NIH/NIAID/BRB, 5601 Fishers Lane, Rockville, MD 20852, USA.
Department of Biostatistics, Virginia Commonwealth University, Richmond, VA, USA.
Comput Methods Programs Biomed. 2021 Jul;206:106115. doi: 10.1016/j.cmpb.2021.106115. Epub 2021 Apr 28.
With the recent surge in availability of large biomedical databases mostly derived from electronic health records, the need for the development of scalable marginal survival models with faster implementation cannot be more timely. The presence of clustering renders computational complexity, especially when the number of clusters is high. Marginalizing conditional survival models can violate the proportional hazards assumption for some frailty distributions, disrupting the connection to a conditional model. While theoretical connections between proportional hazard and accelerated failure time models exist, a computational framework to produce both for either marginal or conditional perspectives is lacking. Our objective is to provide fast, scalable bridged-survival models contained in a unified framework from which the effects and standard errors for the conditional hazard ratio, the marginal hazard ratio, the conditional acceleration factor, and the marginal acceleration factor can be estimated, and related to one another in a transparent fashion. Methods We formulate a Weibull parametric frailty likelihood for clustered survival times that can directly estimate the four estimands. Under a nonlinear mixed model specification with positive stable frailties powered by Gaussian quadrature, we put forth a novel closed form of the integrated likelihood that lowered the computational threshold for fitting these models. The method is illustrated on a real dataset generated from electronic health records examining tooth-loss.

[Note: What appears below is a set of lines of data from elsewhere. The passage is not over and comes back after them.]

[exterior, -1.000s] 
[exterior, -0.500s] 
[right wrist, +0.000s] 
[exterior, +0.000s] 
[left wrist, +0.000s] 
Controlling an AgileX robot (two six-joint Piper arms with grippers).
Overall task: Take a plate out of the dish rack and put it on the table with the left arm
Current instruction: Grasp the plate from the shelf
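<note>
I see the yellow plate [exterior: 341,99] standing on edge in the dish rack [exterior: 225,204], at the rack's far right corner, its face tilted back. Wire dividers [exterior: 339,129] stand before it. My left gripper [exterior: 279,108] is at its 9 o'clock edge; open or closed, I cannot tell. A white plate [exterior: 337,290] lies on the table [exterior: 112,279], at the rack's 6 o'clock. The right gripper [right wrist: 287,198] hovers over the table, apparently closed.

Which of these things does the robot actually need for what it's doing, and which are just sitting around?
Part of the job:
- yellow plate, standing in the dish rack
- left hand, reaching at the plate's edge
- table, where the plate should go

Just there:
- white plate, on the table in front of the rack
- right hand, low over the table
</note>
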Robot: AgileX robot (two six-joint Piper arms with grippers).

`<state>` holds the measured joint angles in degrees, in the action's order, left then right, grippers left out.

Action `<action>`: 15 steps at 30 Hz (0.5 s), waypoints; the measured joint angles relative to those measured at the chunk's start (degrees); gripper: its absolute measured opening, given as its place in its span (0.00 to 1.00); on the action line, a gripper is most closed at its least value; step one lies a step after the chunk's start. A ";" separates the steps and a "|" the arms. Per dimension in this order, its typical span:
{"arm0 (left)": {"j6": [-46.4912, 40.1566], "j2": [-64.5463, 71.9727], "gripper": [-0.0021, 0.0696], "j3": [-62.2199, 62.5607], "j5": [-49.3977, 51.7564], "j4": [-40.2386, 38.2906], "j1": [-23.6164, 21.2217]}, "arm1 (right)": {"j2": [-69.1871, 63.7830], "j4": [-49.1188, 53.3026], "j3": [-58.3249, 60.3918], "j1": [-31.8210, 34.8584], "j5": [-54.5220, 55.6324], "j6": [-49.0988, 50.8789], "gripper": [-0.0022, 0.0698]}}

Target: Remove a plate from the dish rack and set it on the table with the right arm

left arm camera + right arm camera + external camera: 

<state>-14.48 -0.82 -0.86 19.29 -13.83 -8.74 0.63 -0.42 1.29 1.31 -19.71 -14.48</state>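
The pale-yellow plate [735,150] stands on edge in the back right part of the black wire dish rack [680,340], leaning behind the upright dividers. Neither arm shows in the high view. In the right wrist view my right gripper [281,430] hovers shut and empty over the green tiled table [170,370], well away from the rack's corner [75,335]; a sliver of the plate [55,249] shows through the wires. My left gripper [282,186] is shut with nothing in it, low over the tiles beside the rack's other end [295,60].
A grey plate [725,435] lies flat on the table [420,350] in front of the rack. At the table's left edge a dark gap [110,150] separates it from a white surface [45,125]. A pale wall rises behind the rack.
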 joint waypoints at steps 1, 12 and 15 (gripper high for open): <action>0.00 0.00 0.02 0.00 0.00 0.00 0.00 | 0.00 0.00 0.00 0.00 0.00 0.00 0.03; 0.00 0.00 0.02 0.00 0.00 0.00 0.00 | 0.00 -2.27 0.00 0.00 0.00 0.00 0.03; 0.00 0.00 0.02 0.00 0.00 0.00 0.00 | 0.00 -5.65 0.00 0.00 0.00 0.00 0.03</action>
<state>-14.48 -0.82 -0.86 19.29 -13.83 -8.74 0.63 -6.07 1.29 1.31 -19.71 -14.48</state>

Our novel closed form of the integrated likelihood significantly lowered the computational threshold for fitting these models by a factor of 12 (36 compared to 3 min) for the R package parfm, and a factor of 2400 for Gaussian Quadrature (4.6 days compared to 3 min) in SAS. Moreover, each of these estimands are connected by simple relationships of the parameters and the proportional hazards assumption is preserved for the marginal model. Our framework provides a flow of analysis enabling the fit of any/all of the 4 perspective-parameterization combinations. Conclusions We see the potential usefulness of our framework of bridged parametric survival models fitted with the Static-Stirling closed form likelihood. Bridged-survival models provide insights on subject-specific and population-level survival effects when their relation is transparent. SAS and R codes, along with implementation details on a pseudo data are provided.
随着大量生物医学数据库的出现,这些数据库主要来源于电子健康记录,因此开发具有更快实现速度的可扩展边缘生存模型的需求变得尤为迫切。聚类的存在会增加计算复杂度,尤其是当聚类数量较高时。条件生存模型的边缘化可能会违反某些脆弱性分布的比例风险假设,从而破坏与条件模型的联系。虽然比例风险和加速失效时间模型之间存在理论联系,但缺乏从边缘或条件角度生成这两种模型的计算框架。我们的目标是提供一个快速、可扩展的桥接生存模型框架,该框架可以从条件危险比、边缘危险比、条件加速因子和边缘加速因子的估计值以及它们之间的关系来估计这四个估计量,并且以透明的方式将它们联系起来。方法我们为聚类生存时间制定了一个威布尔参数脆弱性似然,该似然可以直接估计这四个估计量。在带有正稳定脆弱性的非线性混合模型规范下,我们提出了一种新的综合似然闭式形式,降低了拟合这些模型的计算阈值。该方法在一个由电子健康记录生成的真实数据集上进行了说明,该数据集用于研究牙齿缺失。
我们提出的综合似然闭式形式显著降低了拟合这些模型的计算阈值,对于 R 包 parfm,计算阈值降低了 12 倍(36 次对比 3 分钟),对于高斯积分,计算阈值降低了 2400 倍(4.6 天对比 3 分钟)。此外,这些估计量中的每一个都通过参数的简单关系联系在一起,并且边缘模型保留了比例风险假设。我们的框架提供了一种分析流程,能够拟合 4 种视角参数化组合中的任意一种或全部组合。结论我们看到了使用静态-斯特林闭式似然拟合桥接参数生存模型的框架的潜在用途。当桥接生存模型的关系是透明的时候,它可以提供关于个体和群体水平生存效果的见解。我们提供了 SAS 和 R 代码,以及伪数据的实现细节。